Este domingo comienza el Adviento, el tiempo de la esperanza. Cuatro semanas que nos ayudan y urgen a preparar bien la Navidad. Este año con la pandemia no será tanto preparar encuentros y fiestas de familia, que quizás no se podrán llevar a cabo o sólo a través de conexiones telemáticas, pero sobre todo será prepararnos para la Navidad de forma más auténtica, más cristiana, con caridad, oración, austeridad y alegría. No podrán ser días de comidas familiares y de regalos, pero estamos obligados a vivir lo esencial y más principal: la acogida del Señor Jesús, que llega para renovar todas las cosas. El Adviento debe significar la acogida de Dios que se hace Dios-con-nosotros y que cambia la historia; la acogida de Jesucristo que se hace hermano nuestro y que permanece con nosotros todos los días, hasta el fin de los tiempos. Nos sigue diciendo a nuestra generación: «Mira, estoy a la puerta y llamo. Si alguien escucha mi voz y abre la puerta, entraré en su casa y cenaré con él, y él conmigo» (Ap 3,20). Escuchemos la voz del Señor, abrámosle la puerta de nuestra vida, dejémonos llenar de su luz y viviremos una comunión plena y curativa, que nos curará de todo miedo y angustia, y nos dará la plenitud de su amistad y de su gracia.
Viene el Señor. Hagámosle sitio, acojamos su Palabra, recibamos su Amor. Cada Eucaristía nos recuerda que le esperamos: «¡Ven, Señor Jesús!». Iniciamos el Adviento con mucha esperanza, porque el que llega es «el Señor del universo», el que todo lo puede, el que siempre perdona y restaura, el que ha vencido el pecado y el mal, el que ha recreado la historia humana, llenándola de su Amor y mostrándole su final de salvación en Dios.

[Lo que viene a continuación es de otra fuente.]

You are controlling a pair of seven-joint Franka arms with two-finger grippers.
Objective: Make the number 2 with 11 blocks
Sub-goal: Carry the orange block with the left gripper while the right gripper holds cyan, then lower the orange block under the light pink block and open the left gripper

¿Sabremos esperarle activamente? La esperanza es una virtud serena, humilde y pequeña, frágil si queréis, pero vivificadora de la fe y de la caridad. Nada de pasividades en los que esperan activamente como Jesús nos ha enseñado, porque Dios, que todo lo puede, nos da la alegría de saber que Él trabaja con nosotros, prepara los bienes invisibles que nos quiere regalar, y seguro que desea, aún más que nosotros, el triunfo del bien y del amor, la salud para todos sus hijos. Es en este fundamento divino que basamos nuestra esperanza; no en nosotros o en nuestras pobres fuerzas.
Esta «verdad» nos ayuda mucho, sobre todo en tiempos de tantas dificultades, cuando parece que las cosas nos van en contra. Nosotros nos mantenemos esperanzados, firmes y fieles, con la mirada fija en lo que vale para siempre y que no pasará jamás. Porque de hecho, nuestra esperanza es una Persona, es Cristo. Por Él vale la pena perderlo todo, si conviene, a fin de ganar la vida y ganarlo todo.
Esta actitud esperanzada es la que necesitamos. Sembrar esperanza en medio de la pandemia, en estos campos, como en otros que cada uno puede estar viviendo con dolor: carencias y dificultades en la propia familia, enfermedades que son duras de soportar, cruces pesadas o heridas nunca suficientemente curadas… Es esta realidad de pecado y de dolor que Cristo viene a hacerse suya, naciendo en medio de nosotros. Preparamos la Navidad que debe ser una realidad cada día. El Señor llega con poder, viene a poner alegría donde sólo crece el resentimiento. ¡Que Él llegue a todos! ¡Bendito el que viene en nombre del Señor! ¡Ven Señor Jesús!